Obudziłam się rano. Czułam się dziwnie wypoczęta. Zaczęłam rozglądać się po pomieszczeniu i zamarłam. Zaczęłam przypominać sobie wczorajszy wieczór i pocałunek z Jiminem. Na mojej twarzy od razu wymalował sie uśmiech. Spojrzałam na bok zerkając najpierw na córkę, która tak słodko wyglądała wtulając sie w tors chłopaka. Momentalnie zerknełam na niego. Spał tak spokojnie trzymając mnie za dłoń. Kolejny raz tego ranka się uśmiechnęłam.

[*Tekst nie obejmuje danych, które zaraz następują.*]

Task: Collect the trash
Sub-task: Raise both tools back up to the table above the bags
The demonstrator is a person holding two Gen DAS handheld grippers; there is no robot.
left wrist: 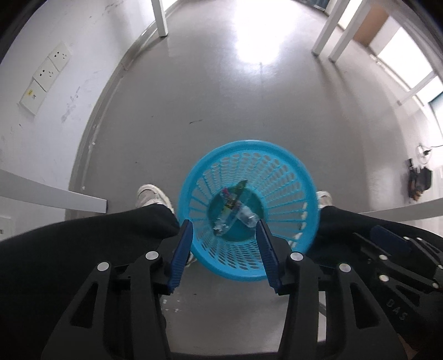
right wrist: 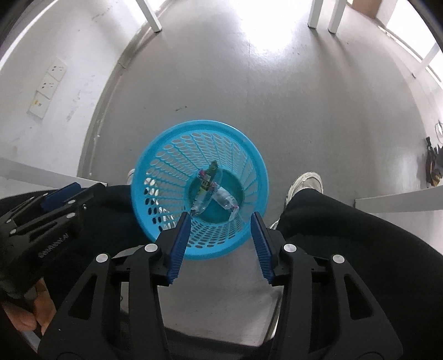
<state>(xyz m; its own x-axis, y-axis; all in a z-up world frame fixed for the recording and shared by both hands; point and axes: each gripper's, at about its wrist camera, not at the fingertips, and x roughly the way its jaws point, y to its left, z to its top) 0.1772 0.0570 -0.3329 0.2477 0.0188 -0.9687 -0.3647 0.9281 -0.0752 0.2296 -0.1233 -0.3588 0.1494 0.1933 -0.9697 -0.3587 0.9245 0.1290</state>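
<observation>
While you sit with both tools held over the floor, your left gripper [left wrist: 223,225] hangs spread wide and grasping nothing, its blue fingers [left wrist: 181,253] framing the near rim of the blue basket [left wrist: 290,166]. Your right gripper [right wrist: 220,218] is likewise released and empty, its fingertips [right wrist: 261,246] poised over the same near rim, just beside its partner. The basket stands on the grey floor [left wrist: 221,97] between your black-trousered knees, a white sneaker [right wrist: 307,184] showing on either side of it. Inside the basket, at the bottom, lies the collected trash: a clear plastic bottle [right wrist: 225,200] crossed by a crinkled colourful wrapper [right wrist: 206,184] that leans up against the basket's far wall. Beyond the basket, white table legs [left wrist: 162,16] stand on the glare-lit floor. To the basket's left, a white wall carries a row of sockets [left wrist: 51,70]; to its right, well apart, dark gear [left wrist: 419,181] lies against the far wall.
</observation>
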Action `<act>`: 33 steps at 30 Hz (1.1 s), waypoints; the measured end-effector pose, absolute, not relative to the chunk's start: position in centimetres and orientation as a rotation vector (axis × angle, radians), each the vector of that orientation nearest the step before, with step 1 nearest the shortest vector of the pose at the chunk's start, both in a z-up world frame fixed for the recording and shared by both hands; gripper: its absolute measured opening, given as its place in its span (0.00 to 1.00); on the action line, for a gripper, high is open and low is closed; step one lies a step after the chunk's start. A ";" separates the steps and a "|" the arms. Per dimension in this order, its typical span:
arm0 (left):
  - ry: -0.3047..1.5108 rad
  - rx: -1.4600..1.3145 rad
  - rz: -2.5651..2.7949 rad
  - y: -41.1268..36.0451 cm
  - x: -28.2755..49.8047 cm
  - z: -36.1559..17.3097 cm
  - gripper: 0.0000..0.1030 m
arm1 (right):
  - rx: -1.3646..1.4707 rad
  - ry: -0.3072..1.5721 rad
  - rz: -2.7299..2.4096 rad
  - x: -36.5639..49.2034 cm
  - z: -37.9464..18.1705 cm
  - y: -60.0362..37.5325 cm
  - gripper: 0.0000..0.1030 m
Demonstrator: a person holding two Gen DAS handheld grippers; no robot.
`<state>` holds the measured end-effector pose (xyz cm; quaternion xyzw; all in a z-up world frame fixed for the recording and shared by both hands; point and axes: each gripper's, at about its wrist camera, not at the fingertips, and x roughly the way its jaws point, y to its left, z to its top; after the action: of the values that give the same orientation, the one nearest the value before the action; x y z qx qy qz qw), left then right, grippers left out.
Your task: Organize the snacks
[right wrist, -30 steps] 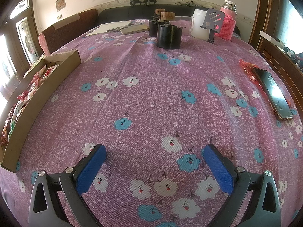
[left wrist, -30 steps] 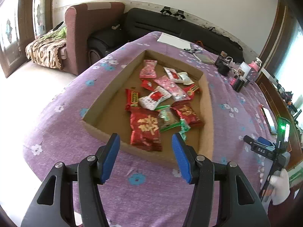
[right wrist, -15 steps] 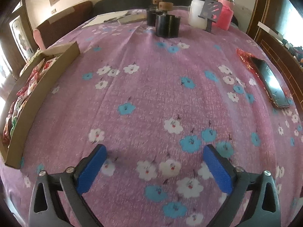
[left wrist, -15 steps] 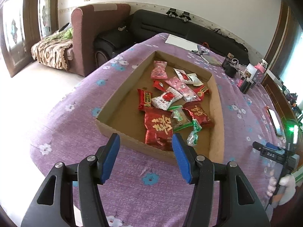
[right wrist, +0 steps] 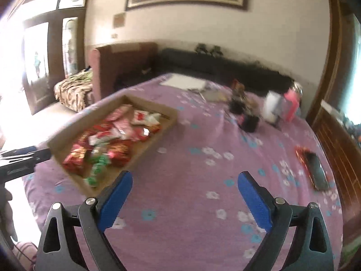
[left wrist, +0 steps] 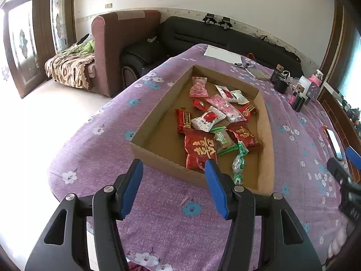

Nie chcąc budzić pozostałej dwójki delikatnie wyswobodziłam się z uchwytu chłopaka i powoli wstałam z łóżka.
Jimin : Mmm.. - mruknął. Już ode mnie uciekasz? - zapytał zaspanym głosem.
Leah : Jimin jest po 6 rano, a ja o 9 muszę być w pracy. A jak widzisz jestem troche w kiepskim stanie. - powiedziałam.
Jimin : Wyglądasz pięknie Leah. - uśmiechnął się.
Leah : Chyba jeszcze się porządknie nie obudziłeś. - powiedziałam.
Jimin : Chciałbym się tak budzić każdego ranka widząc jak z dnia na dzień jesteś co raz piękniejsza. - powiedział z uśmiechem.
Leah : Jimin. - powiedziałam zawstydzona.
Chłopak delikatnie wstał z łóżka i zbliżył się do mnie.
Jimin : Jesteś słodka kiedy się rumienisz skarbie. - uśmiechnął się chowając kosmyk moich włosów za ucho. Jesteś najpiękniejszą kobietą na całym świecie i nie zapominaj o tym. - powiedział.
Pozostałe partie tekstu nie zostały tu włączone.